The three men gathered around the instrument-board and Dunark explained the changes he had made—and to such men as Seaton and Crane it was soon evident that they were examining an installation embodying sheer perfection of instrumental control—a system which only those wonder instrument-makers, the Osnomians, could have devised. The new object-compasses were housed in arenak cases after setting, and the housings were then exhausted to the highest attainable vacuum. Oscillation was set up by means of one carefully standardized electrical impulse, instead of by the clumsy finger-touch Seaton had used. The bearings, built of arenak and Osnomian jewels, were as strong as the axles of a truck and yet were almost perfectly frictionless.
"I like them myself," admitted Dunark. "Without a load the needles will rotate freely more than a thousand hours on the primary impulse, as against a few minutes in the old type; and under load they are many thousands of times as sensitive."
"You're a blinding flash and a deafening report, ace!" declared Seaton, enthusiastically. "That compass is as far ahead of my model as the Skylark is ahead of Wright's first glider."
The other instruments were no less noteworthy. Dunark had adopted the Perkins telephone system, but had improved it until it was scarcely recognized and had made it capable of almost unlimited range. Even the guns—heavy rapid-firers, mounted in spherical bearings in the walls—were aimed and fired by remote control, from the board. He had devised full automatic steering controls; and meters and recorders for acceleration, velocity, distance, and flight-angle. He had perfected a system of periscopic vision, which enabled the pilot to see the entire outside surfaces of the shell, and to look toward any point of the heavens without interference.

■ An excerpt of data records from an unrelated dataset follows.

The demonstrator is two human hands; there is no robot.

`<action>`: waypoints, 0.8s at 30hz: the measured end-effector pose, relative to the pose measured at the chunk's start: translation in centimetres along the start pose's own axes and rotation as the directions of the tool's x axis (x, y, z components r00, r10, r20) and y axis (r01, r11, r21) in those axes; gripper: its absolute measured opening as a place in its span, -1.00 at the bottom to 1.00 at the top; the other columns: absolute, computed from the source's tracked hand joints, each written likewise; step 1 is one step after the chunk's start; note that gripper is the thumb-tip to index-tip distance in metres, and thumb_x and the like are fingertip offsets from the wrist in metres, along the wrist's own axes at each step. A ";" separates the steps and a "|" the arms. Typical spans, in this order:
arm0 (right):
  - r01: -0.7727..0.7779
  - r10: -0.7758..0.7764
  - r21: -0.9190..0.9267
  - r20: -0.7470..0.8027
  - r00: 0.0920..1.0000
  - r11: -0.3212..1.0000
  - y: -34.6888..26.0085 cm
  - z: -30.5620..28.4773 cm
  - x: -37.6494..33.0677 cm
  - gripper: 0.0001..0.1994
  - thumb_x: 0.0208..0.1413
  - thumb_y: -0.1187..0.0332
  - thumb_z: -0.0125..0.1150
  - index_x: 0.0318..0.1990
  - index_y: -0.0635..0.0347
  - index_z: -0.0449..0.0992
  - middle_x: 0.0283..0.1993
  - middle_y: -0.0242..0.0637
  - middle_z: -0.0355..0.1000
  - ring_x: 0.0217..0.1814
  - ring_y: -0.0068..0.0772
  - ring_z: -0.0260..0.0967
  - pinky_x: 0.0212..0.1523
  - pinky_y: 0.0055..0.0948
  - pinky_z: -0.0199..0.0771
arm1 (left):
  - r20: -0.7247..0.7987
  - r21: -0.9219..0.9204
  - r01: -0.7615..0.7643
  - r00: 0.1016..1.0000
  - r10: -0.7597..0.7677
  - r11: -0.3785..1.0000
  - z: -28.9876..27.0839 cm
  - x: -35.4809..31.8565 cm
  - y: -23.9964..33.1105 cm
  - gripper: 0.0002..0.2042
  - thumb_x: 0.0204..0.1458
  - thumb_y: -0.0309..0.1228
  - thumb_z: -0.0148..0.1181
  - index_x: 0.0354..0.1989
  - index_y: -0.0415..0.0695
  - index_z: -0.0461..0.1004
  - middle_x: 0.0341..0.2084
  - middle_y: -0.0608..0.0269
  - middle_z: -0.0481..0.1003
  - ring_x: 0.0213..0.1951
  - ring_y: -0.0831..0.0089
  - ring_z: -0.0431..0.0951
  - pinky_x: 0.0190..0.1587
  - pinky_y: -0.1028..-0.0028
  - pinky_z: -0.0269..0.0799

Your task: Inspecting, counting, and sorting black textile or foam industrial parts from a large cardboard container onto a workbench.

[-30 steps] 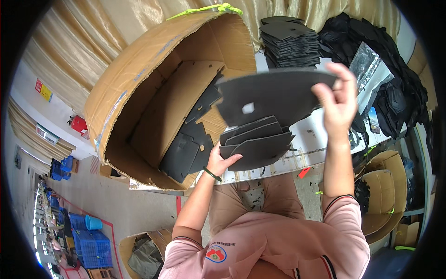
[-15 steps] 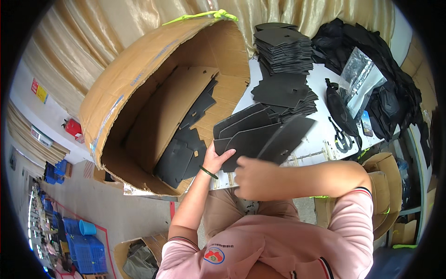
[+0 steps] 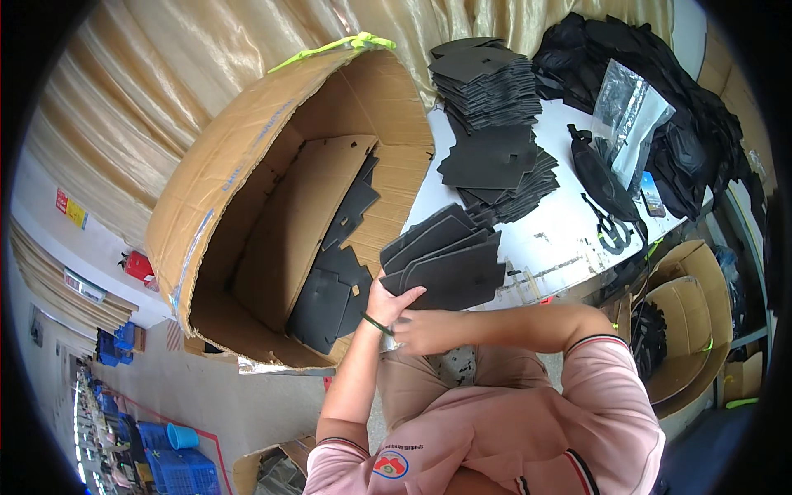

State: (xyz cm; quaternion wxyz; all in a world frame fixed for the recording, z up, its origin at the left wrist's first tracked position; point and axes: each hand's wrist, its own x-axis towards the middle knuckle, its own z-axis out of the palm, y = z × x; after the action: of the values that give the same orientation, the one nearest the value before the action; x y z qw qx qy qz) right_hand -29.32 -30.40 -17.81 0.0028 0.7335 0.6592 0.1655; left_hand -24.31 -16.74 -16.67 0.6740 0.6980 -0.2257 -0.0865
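Note:
My left hand [image 3: 389, 304] grips the lower end of a fanned bundle of black cut sheets [image 3: 445, 257], held over the edge of the white table [image 3: 561, 235]. My right hand [image 3: 418, 332] reaches across my body and touches the bundle's base just below the left hand. A large cardboard box [image 3: 272, 206] lies tipped on its side to my left, with more black sheets [image 3: 330, 293] lying inside it. Two piles of the same black sheets [image 3: 495, 124] stand on the table beyond the bundle.
A clear plastic bag [image 3: 627, 115], a black strap pouch [image 3: 602, 186] and scissors [image 3: 615, 235] lie on the table's right part. A heap of black items [image 3: 660, 91] fills the far right. Smaller cardboard boxes [image 3: 685, 313] stand on the floor at right; beige curtain behind.
A second ago my right hand held one sheet up high; it laid it down on the table pile and came down across to the base of the bundle. The left hand kept holding.

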 end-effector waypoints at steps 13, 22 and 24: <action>-0.193 0.999 0.981 -0.028 0.040 0.035 -2.0 0.6 -13.3 -0.42 0.19 0.47 -0.16 0.37 0.25 -0.12 0.37 -0.01 -0.02 0.43 -0.18 -0.11 0.35 -0.36 -0.14 | 0.008 0.010 -0.085 0.996 0.085 0.996 -0.2 -1.9 -2.0 -0.09 -0.46 -0.55 0.55 0.19 -0.26 0.15 0.08 0.15 0.33 0.11 0.42 0.32 0.17 0.39 0.21; -0.636 0.832 0.555 -0.472 0.290 0.536 1.4 -13.2 -10.1 -0.49 0.06 0.33 0.16 0.19 0.21 0.26 0.22 -0.09 0.22 0.34 -0.16 0.09 0.33 -0.18 -0.01 | -0.026 0.052 0.016 1.000 -0.014 0.999 -0.5 -2.0 -1.9 -0.26 -0.33 -0.49 0.52 0.08 -0.33 0.23 -0.10 0.18 0.47 -0.06 0.48 0.45 0.05 0.46 0.35; -0.680 0.671 0.187 -0.475 0.569 0.709 1.9 -15.1 -8.2 -0.58 -0.03 0.32 0.21 0.04 0.10 0.42 0.06 -0.21 0.36 0.19 -0.23 0.25 0.25 -0.08 0.13 | -0.016 0.020 0.000 1.000 0.000 1.000 0.0 -1.6 -2.2 -0.24 -0.33 -0.49 0.52 0.10 -0.32 0.21 -0.09 0.19 0.47 -0.07 0.48 0.45 0.04 0.46 0.34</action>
State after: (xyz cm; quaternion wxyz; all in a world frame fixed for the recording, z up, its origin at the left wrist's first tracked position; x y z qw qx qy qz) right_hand -31.83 -41.82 -5.12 -0.2291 0.8573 0.3034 0.3472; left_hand -25.28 -16.11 -19.09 0.6687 0.7055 -0.2212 -0.0788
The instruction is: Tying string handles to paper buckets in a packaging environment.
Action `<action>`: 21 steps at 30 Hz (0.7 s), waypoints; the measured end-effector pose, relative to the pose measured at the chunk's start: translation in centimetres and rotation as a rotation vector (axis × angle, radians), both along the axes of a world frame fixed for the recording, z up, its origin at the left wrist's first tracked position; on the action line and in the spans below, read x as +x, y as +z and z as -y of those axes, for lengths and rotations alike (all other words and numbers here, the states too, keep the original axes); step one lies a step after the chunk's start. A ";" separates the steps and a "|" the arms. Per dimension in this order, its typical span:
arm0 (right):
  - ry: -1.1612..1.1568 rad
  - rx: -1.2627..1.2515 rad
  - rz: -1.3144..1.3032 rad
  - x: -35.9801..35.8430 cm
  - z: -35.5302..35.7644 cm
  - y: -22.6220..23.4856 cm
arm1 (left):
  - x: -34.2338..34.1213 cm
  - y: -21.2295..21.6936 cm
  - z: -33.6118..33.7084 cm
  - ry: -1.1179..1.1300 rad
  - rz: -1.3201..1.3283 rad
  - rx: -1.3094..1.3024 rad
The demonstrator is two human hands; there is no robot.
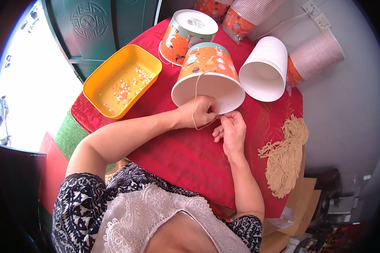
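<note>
Though near fingers (226, 122), cord (194, 104) end unclear

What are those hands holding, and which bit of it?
The left hand and right hand meet at the near rim of the orange bucket, seemingly pinching it there. The string runs to their fingertips; which fingers hold it can't be told.

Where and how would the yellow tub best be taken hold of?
Probably by the rims of both long walls, one hand coming from each side. The yellow tub sits upright and open, and loose white and reddish bits lie on its floor, so a level, two-sided hold should keep them from sliding.
</note>
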State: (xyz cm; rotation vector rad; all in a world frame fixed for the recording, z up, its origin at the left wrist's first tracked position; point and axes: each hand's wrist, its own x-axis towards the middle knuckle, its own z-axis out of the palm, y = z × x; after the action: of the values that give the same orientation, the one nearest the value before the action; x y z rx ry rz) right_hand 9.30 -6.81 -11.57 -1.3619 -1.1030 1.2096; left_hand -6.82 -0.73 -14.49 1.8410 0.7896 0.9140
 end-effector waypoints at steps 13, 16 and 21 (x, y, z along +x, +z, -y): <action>-0.039 -0.034 -0.052 -0.3 0.0 -0.1 | 0.7 0.2 0.4 0.065 0.104 0.050; -0.079 -0.003 0.107 0.4 0.1 -1.0 | 0.2 1.5 0.4 0.045 0.085 -0.153; -0.062 0.503 0.724 -0.2 0.3 -1.4 | 0.0 1.9 0.4 -0.007 0.108 -0.370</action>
State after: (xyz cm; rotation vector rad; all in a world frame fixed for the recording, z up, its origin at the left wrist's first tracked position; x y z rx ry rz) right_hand 9.14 -7.13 -12.98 -1.4348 -1.7051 0.3196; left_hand -6.86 -1.12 -12.55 1.4599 0.8230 0.7950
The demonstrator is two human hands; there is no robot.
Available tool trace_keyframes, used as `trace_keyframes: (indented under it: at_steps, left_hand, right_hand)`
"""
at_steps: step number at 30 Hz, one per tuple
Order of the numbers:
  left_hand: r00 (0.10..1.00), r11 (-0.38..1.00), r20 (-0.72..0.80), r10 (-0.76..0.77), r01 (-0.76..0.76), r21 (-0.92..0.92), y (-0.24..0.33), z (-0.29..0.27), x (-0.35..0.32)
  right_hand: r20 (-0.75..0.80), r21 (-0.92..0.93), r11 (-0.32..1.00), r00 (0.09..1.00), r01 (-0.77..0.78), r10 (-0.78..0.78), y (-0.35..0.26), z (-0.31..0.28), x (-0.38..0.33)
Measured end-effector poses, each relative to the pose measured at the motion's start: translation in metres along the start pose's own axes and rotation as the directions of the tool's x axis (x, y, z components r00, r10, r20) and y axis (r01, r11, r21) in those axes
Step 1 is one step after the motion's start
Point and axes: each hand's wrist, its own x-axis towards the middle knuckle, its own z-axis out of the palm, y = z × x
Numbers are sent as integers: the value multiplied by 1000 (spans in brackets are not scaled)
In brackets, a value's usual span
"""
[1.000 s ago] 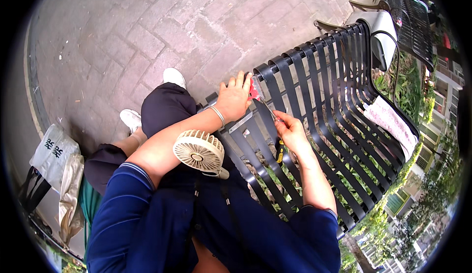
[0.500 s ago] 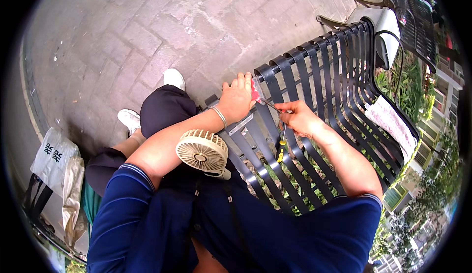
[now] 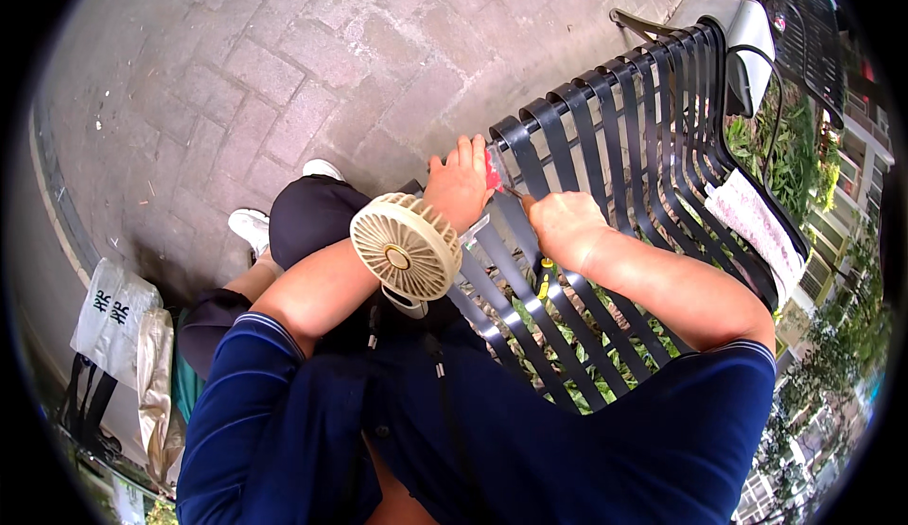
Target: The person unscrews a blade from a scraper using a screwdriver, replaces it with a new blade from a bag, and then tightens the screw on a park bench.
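Observation:
My left hand (image 3: 458, 184) lies with outstretched fingers at the front edge of a black slatted bench (image 3: 591, 132), against a small red piece with clear material (image 3: 494, 170). Close beside it on the right, my right hand (image 3: 567, 226) is closed in a fist, its thumb side toward the red piece. A thin dark-shafted tool runs from the fist toward that piece; most of it is hidden by the fingers. Just below the right hand, a screwdriver with a yellow and black handle (image 3: 545, 281) rests on the slats. A clear flat piece (image 3: 476, 230) lies by my left wrist.
A beige portable fan (image 3: 405, 248) hangs before my chest, over the left forearm. A pinkish-white cloth (image 3: 754, 226) drapes over the bench at right, and a grey-white bag (image 3: 742, 47) stands beyond. At left, a translucent plastic bag (image 3: 115, 322) sits near a beige bag (image 3: 156, 383).
My right hand has turned from a fingertip grip into a fist, knuckles up, covering more of the tool. The fan has swung up and right. The left hand stays at the red piece.

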Motion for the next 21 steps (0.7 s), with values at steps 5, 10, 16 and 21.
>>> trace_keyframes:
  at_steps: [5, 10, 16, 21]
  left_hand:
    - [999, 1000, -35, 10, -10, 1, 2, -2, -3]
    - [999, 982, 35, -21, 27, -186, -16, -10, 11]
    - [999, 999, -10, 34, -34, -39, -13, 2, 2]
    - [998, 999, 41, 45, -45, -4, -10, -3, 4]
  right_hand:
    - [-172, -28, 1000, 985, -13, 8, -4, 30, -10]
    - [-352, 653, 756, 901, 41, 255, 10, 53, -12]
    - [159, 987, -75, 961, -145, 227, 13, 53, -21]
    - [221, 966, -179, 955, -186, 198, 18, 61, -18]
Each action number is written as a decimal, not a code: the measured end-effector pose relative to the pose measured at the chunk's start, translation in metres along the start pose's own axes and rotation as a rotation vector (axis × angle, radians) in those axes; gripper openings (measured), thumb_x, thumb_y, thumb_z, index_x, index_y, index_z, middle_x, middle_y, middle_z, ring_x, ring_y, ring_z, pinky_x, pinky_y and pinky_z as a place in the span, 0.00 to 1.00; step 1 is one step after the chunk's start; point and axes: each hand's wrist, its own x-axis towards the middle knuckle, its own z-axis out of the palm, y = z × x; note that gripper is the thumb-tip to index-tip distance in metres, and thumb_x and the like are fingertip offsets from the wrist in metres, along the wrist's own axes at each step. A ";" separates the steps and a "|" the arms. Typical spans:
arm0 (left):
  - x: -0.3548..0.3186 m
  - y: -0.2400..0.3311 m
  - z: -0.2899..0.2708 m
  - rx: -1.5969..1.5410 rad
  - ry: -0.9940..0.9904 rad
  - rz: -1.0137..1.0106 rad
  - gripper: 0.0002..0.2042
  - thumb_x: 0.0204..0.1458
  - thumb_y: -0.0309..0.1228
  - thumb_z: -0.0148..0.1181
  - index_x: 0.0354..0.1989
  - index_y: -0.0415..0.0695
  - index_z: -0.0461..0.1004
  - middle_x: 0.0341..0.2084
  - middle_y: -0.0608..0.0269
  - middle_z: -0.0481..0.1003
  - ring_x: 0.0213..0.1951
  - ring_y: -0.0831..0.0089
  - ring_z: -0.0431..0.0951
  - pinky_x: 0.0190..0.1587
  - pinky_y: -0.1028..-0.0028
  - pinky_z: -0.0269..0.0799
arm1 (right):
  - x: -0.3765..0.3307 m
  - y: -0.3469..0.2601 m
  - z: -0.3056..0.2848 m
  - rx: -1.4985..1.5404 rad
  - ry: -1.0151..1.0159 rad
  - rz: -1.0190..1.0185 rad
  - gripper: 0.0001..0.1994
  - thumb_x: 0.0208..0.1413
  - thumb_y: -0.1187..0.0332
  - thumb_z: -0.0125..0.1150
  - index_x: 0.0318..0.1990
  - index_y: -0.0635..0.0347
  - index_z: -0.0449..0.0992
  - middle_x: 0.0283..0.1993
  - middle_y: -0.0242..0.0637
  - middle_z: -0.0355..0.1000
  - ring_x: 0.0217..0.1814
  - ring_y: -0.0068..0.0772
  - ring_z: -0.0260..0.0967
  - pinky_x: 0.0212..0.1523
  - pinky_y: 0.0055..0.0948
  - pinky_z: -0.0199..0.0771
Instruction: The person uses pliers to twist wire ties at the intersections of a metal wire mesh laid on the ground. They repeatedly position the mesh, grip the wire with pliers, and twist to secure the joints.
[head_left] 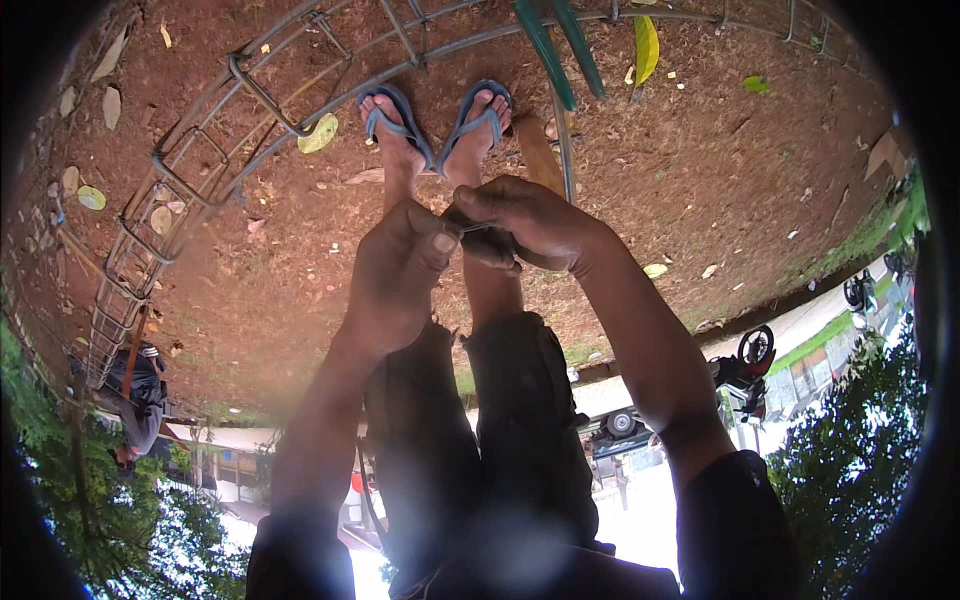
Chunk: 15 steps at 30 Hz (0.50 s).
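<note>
You have two hands up together above your two blue sandals point(436, 120). Your left hand point(395, 275) and right hand point(530, 225) touch, both pinched tight on one thin wire point(470, 229) running between their fingertips. One long steel cage point(190, 170) lies on the dirt, left of the sandals and behind them.

Both forearms rise from the lower edge and meet above the person's own knees point(480, 350), hands touching. The left hand point(395, 275) is curled, thumb pressed forward against the fingers in a pinch. The right hand point(530, 225) is closed too, knuckles up, fingertips tucked against the left thumb.
</note>
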 end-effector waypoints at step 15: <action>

"This kind of takes my eye, too, prince," Seaton said, as he seated himself, swung a large, concave disk in front of him, and experimented with levers and dials. "You certainly can't call this thing a periscope—it's no more a periscope than I am a polyp. When you look through this plate, it's better than looking out of a window—it subtends more than the angle of vision, so that you can't see anything but out-of-doors—I thought for a second I was going to fall out. What do you call 'em, Dunark?"
"Kraloto. That would be in English ... Seeing-plate? Or rather, call it 'visiplate'."
"That's a good word. Mart, take a look if you want to see a set of perfect lenses and prisms."
Crane looked into the visiplate and gasped. The vessel had disappeared—he was looking directly down upon the Earth below him!
"No trace of chromatic, spherical, or astigmatic aberration," he reported in surprise. "The refracting system is invisible—it seems as though nothing intervenes between the eye and the object. You perfected all these things since we left Osnome, Dunark? You are in a class by yourself. I could not even copy them in less than a month, and I never could have invented them."
"I did not do it alone, by any means. The Society of Instrument-Makers, of which I am only one member, installed and tested more than a hundred systems. This one represents the best features of all the systems tried. It will not be necessary for you to copy them. I brought along two complete duplicate sets for the Skylark, as well as a dozen or so of the compasses. I thought that perhaps these particular improvements might not have occurred to you, since you Terrestrials are not as familiar as we are with complex instrumental work."
Crane and Seaton spoke together.
"That was thoughtful of you, Dunark, and we appreciated it fully."
"That puts four more palms on your Croix de Guerre, ace. Thanks a lot."
"Say, Dick," called Dorothy, from her seat near the wall. "If we're going down to the ground, how about Sitar?"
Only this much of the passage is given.